*Task*
The printed result should hold only the lines from the opening of the data through the line bearing "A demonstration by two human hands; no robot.", exactly as given and without pictures.

*Supplied records*
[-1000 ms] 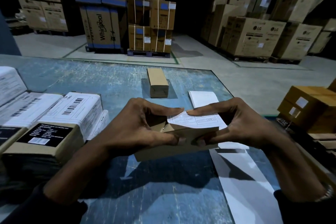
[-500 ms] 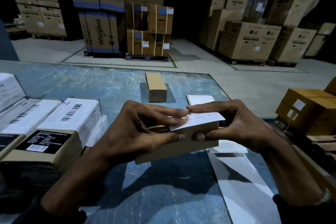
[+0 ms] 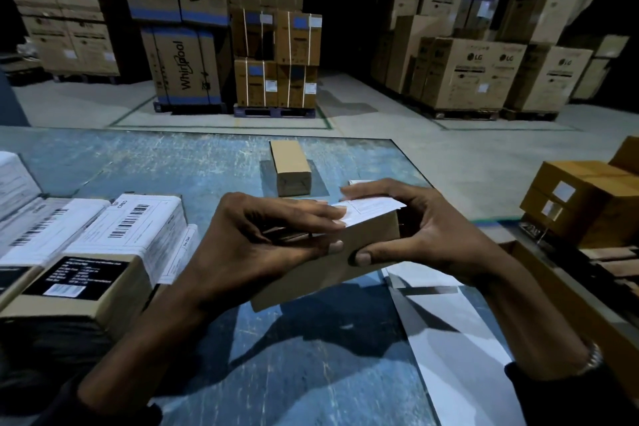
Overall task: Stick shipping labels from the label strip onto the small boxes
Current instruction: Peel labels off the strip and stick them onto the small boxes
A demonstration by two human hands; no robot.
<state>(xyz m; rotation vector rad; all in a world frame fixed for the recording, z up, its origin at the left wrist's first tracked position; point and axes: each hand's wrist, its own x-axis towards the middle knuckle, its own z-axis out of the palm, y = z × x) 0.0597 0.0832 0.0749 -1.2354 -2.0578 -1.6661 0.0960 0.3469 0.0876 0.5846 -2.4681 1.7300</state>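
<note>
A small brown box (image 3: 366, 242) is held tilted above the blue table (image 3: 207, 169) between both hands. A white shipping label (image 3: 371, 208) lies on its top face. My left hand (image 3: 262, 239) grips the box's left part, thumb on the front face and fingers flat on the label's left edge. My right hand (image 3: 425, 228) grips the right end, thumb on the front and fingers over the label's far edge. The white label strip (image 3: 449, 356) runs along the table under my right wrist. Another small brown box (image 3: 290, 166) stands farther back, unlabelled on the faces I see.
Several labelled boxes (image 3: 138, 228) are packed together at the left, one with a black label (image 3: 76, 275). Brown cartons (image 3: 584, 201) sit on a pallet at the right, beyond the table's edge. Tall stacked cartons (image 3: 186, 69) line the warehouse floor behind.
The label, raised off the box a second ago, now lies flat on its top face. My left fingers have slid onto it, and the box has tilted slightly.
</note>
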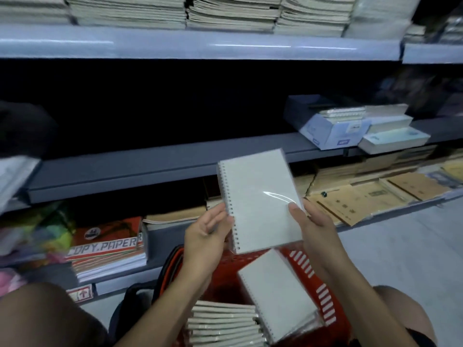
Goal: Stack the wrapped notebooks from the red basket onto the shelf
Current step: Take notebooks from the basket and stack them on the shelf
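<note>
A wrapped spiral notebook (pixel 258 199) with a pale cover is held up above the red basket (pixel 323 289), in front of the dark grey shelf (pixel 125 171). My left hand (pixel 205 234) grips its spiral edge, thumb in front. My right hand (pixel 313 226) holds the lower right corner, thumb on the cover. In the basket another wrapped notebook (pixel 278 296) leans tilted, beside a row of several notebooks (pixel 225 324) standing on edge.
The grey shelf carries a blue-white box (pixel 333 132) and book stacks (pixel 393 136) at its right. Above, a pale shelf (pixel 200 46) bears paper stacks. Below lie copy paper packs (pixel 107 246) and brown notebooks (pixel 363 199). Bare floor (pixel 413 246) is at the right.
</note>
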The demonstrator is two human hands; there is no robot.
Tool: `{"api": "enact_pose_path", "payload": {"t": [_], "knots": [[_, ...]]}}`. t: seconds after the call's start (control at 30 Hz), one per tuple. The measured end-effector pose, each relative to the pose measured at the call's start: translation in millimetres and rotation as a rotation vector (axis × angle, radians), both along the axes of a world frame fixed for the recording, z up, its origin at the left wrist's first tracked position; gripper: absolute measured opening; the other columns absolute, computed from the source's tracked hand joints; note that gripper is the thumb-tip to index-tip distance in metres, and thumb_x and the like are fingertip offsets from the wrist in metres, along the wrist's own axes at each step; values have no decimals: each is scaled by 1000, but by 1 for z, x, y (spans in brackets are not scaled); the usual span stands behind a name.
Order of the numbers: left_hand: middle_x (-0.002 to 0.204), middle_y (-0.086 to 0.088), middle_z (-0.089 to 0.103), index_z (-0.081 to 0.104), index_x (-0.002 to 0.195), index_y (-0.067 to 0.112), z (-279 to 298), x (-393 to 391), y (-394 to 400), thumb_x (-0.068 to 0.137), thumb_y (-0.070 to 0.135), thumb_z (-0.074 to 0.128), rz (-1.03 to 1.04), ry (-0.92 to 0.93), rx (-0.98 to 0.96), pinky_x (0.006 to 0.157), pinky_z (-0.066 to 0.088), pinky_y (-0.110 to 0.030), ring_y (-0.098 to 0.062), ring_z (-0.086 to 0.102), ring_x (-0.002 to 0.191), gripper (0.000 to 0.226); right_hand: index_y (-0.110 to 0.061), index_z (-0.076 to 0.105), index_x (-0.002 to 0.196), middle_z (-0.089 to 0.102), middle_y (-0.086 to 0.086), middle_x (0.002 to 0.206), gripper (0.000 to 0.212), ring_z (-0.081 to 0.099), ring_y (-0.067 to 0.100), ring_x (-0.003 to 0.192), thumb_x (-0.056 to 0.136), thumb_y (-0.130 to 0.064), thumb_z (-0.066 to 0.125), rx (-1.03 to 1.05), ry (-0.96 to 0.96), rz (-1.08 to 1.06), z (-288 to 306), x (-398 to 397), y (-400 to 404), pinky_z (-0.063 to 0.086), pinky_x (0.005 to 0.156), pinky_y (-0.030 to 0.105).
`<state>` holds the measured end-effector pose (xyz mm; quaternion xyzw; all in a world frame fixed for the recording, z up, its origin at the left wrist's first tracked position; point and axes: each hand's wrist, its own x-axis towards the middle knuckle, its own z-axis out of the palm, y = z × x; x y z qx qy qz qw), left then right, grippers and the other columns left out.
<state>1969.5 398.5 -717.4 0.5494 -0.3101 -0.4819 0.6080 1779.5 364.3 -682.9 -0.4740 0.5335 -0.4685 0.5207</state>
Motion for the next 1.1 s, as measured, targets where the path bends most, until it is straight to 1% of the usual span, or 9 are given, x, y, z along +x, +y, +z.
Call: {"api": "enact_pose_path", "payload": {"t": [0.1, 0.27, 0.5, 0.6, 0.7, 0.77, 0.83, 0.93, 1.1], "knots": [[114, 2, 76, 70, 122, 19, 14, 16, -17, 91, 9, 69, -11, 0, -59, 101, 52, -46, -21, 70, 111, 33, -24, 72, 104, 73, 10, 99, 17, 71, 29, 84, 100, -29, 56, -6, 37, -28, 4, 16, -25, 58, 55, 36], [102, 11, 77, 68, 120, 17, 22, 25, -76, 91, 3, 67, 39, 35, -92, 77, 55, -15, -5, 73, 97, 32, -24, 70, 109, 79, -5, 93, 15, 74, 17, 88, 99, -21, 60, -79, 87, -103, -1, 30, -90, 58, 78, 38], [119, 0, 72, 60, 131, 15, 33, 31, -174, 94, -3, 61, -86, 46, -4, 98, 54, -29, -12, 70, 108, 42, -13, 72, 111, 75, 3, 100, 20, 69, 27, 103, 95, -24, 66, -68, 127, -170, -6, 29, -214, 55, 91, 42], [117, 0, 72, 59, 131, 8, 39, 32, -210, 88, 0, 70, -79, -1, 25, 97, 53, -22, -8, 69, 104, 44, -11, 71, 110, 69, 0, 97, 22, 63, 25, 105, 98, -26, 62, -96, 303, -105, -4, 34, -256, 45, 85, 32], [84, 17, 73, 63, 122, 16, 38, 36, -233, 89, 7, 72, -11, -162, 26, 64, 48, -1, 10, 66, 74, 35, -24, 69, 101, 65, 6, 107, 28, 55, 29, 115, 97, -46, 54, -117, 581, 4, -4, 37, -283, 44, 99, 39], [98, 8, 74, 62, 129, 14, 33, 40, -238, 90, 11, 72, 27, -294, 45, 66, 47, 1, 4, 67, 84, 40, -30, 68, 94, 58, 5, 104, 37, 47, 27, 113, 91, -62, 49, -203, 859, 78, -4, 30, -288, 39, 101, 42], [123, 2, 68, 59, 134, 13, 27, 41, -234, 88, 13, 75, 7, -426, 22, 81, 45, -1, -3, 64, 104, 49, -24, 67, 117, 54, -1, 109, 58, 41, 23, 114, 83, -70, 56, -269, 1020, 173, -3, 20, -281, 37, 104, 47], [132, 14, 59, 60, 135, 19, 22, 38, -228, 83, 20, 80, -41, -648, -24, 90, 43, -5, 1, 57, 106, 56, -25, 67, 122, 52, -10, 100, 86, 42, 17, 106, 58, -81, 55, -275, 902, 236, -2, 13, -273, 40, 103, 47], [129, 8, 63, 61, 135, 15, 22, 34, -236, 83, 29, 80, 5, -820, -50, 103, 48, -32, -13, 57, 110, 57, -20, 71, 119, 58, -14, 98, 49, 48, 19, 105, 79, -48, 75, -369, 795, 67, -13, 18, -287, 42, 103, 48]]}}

*Reply*
[-1000 ms] 
[-500 ms] 
[+0 ms] 
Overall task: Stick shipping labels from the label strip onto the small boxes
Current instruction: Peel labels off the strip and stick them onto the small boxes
A demonstration by two human hands; no robot.

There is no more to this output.